- **What to work on**
Transcribe the stretch of entries below from the line with "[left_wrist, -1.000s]" through the line with "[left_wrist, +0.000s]", exactly and with both ends included; leave out all other lines.

(Supplied records)

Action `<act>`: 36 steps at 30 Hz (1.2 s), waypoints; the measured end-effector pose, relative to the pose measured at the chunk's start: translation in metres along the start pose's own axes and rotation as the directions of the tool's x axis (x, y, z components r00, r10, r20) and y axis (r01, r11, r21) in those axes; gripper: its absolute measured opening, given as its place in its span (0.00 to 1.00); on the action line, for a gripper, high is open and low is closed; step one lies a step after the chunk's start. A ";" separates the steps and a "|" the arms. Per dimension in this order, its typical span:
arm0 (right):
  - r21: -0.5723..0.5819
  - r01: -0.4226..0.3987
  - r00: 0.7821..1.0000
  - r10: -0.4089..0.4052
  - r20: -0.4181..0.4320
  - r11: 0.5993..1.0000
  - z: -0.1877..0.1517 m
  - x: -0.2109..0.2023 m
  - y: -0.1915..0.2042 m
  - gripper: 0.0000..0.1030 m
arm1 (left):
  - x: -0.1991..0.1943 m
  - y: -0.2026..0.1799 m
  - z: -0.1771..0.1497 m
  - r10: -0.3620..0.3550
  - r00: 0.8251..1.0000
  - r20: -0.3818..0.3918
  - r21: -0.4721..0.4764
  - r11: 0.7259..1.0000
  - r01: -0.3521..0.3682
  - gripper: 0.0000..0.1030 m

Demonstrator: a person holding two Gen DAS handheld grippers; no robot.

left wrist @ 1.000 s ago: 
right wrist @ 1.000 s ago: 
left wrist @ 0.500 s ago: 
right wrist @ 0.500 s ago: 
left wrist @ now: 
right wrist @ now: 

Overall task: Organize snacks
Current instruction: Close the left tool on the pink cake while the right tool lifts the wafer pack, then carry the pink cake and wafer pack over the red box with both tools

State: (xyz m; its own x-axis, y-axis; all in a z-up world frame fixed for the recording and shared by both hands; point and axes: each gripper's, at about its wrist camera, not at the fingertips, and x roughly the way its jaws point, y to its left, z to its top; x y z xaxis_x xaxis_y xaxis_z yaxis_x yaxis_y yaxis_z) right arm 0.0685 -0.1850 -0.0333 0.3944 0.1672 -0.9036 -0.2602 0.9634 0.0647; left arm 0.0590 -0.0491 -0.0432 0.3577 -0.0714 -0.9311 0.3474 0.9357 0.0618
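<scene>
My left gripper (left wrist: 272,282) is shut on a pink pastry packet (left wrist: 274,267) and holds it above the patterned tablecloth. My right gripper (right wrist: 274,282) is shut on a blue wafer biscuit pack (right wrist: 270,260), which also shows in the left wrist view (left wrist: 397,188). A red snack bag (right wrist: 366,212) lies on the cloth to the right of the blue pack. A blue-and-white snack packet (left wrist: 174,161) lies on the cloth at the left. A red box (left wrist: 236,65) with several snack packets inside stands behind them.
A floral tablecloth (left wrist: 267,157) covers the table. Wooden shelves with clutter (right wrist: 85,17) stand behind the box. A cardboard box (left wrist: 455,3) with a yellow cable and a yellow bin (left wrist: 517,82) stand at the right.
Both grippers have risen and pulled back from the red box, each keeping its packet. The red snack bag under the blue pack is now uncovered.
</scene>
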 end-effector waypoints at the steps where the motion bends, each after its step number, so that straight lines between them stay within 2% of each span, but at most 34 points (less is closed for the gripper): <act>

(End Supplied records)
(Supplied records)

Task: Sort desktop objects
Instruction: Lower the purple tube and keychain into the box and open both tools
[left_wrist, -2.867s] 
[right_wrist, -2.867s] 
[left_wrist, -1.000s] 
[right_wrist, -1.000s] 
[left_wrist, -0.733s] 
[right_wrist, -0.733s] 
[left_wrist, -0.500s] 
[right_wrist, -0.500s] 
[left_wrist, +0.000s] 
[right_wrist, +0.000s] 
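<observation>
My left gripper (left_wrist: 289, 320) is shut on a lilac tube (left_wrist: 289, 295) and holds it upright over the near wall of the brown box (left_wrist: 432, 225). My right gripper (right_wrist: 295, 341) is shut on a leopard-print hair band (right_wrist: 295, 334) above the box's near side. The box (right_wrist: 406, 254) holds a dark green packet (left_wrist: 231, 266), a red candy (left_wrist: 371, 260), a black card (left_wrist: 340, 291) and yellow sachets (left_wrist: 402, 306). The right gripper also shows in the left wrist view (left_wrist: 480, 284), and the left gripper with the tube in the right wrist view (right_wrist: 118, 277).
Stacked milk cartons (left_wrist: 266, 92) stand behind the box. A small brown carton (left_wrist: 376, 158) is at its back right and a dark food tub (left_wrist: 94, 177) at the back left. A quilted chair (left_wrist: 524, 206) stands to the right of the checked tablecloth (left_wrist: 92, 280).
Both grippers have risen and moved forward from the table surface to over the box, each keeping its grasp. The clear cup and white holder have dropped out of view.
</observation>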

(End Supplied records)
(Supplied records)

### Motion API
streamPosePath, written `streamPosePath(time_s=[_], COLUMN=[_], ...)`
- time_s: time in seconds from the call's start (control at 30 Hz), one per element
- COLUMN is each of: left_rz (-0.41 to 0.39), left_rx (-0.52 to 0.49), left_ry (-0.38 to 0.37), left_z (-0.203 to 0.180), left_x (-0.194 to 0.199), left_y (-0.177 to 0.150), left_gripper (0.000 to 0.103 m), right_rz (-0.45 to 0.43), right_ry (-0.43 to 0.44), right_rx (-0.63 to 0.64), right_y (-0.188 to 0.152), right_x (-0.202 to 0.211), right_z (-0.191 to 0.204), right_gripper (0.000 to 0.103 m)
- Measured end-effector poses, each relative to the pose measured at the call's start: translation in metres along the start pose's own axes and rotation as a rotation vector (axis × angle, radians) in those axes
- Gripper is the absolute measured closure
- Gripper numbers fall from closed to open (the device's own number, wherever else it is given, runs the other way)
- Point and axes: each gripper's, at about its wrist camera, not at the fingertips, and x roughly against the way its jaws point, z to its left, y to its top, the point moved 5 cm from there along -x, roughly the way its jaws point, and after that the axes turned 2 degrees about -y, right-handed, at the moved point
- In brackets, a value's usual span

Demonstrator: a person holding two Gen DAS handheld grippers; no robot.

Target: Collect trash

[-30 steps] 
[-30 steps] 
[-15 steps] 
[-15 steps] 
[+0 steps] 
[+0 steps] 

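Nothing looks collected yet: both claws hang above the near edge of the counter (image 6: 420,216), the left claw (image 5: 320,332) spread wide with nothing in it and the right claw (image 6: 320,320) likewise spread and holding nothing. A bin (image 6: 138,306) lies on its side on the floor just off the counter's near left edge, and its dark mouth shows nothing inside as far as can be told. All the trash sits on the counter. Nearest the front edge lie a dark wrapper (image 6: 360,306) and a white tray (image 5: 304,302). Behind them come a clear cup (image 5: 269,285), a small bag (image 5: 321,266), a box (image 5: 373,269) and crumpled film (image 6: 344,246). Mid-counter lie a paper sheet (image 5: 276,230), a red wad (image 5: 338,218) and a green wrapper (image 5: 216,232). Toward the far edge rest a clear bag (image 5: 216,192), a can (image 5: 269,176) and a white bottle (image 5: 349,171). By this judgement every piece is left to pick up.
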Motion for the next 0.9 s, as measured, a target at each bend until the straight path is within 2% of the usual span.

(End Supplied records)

- **Answer box**
[left_wrist, -1.000s] 
[right_wrist, -1.000s] 
[left_wrist, -0.733s] 
[right_wrist, -0.733s] 
[left_wrist, -0.500s] 
[right_wrist, -0.500s] 
[left_wrist, +0.000s] 

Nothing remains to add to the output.